=== Exercise aim ===
Return the lines below exactly, from the first one through the line that has "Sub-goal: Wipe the". Leave out everything after it.

=== Task data ===

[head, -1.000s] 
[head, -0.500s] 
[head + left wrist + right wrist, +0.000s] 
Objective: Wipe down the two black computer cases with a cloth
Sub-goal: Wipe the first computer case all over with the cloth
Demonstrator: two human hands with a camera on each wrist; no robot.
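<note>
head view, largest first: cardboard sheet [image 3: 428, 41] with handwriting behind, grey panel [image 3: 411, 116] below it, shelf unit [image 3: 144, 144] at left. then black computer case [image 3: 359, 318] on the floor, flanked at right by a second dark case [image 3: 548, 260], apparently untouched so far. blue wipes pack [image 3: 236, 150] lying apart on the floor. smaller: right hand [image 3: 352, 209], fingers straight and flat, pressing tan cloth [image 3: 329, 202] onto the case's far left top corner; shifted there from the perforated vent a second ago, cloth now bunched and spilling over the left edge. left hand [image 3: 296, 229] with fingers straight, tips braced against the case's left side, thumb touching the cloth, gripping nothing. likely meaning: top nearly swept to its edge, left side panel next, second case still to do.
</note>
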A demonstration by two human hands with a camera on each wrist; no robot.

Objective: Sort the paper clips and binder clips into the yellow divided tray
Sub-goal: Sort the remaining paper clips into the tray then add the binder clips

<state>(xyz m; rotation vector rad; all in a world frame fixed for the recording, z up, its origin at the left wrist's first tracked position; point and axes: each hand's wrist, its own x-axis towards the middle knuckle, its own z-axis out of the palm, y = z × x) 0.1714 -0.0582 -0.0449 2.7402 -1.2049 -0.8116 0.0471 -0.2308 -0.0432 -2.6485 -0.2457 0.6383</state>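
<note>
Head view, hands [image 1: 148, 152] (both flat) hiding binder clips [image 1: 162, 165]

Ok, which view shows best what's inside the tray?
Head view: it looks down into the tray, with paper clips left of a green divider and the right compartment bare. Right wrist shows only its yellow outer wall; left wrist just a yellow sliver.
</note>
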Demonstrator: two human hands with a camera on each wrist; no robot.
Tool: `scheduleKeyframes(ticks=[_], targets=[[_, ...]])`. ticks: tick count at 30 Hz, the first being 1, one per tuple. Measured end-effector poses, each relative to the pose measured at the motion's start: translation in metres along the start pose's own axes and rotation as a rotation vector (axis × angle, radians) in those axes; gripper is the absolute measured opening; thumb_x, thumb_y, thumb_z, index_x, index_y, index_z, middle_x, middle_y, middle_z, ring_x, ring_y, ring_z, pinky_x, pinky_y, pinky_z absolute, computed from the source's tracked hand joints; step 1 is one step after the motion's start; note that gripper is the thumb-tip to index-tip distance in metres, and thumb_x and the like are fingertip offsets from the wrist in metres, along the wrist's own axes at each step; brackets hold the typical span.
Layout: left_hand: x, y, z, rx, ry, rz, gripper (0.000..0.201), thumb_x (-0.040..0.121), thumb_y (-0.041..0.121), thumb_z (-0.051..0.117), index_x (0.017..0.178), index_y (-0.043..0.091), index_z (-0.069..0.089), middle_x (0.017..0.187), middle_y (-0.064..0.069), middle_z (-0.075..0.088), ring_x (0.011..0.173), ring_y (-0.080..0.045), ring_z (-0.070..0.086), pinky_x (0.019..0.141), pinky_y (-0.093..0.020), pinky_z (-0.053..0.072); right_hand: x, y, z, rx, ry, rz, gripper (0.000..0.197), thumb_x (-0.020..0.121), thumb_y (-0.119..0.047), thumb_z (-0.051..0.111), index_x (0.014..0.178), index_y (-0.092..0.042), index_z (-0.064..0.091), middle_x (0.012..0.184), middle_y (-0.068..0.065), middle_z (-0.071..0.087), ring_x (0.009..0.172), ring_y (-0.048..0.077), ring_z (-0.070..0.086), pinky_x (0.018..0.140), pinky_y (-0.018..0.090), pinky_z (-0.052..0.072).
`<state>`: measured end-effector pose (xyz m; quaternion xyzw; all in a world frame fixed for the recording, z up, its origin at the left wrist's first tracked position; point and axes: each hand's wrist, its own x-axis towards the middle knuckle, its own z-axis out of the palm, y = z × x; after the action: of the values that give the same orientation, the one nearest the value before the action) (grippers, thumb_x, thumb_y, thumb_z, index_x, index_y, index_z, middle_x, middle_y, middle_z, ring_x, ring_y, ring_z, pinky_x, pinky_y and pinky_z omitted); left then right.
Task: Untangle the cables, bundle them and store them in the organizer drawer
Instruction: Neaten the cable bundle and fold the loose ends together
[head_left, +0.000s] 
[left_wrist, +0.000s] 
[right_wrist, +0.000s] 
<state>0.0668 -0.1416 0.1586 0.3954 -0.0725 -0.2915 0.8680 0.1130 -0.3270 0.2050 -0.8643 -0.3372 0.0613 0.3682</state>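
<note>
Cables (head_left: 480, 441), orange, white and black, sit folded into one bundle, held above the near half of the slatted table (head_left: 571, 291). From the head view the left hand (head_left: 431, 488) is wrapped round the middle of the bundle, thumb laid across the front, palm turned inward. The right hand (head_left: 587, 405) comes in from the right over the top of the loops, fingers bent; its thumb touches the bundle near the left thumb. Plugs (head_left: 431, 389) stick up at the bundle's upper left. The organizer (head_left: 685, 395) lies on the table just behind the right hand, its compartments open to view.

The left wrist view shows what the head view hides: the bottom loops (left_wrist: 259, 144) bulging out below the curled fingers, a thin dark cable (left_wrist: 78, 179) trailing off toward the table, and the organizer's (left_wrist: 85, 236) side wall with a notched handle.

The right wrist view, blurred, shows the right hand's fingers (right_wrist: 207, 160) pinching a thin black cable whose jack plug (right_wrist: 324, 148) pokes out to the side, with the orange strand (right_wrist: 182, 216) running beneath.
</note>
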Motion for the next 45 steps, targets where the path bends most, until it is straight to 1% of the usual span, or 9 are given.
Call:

=== Result ===
[head, -1.000s] 
[head, -0.500s] 
[head + left wrist + right wrist, +0.000s] 
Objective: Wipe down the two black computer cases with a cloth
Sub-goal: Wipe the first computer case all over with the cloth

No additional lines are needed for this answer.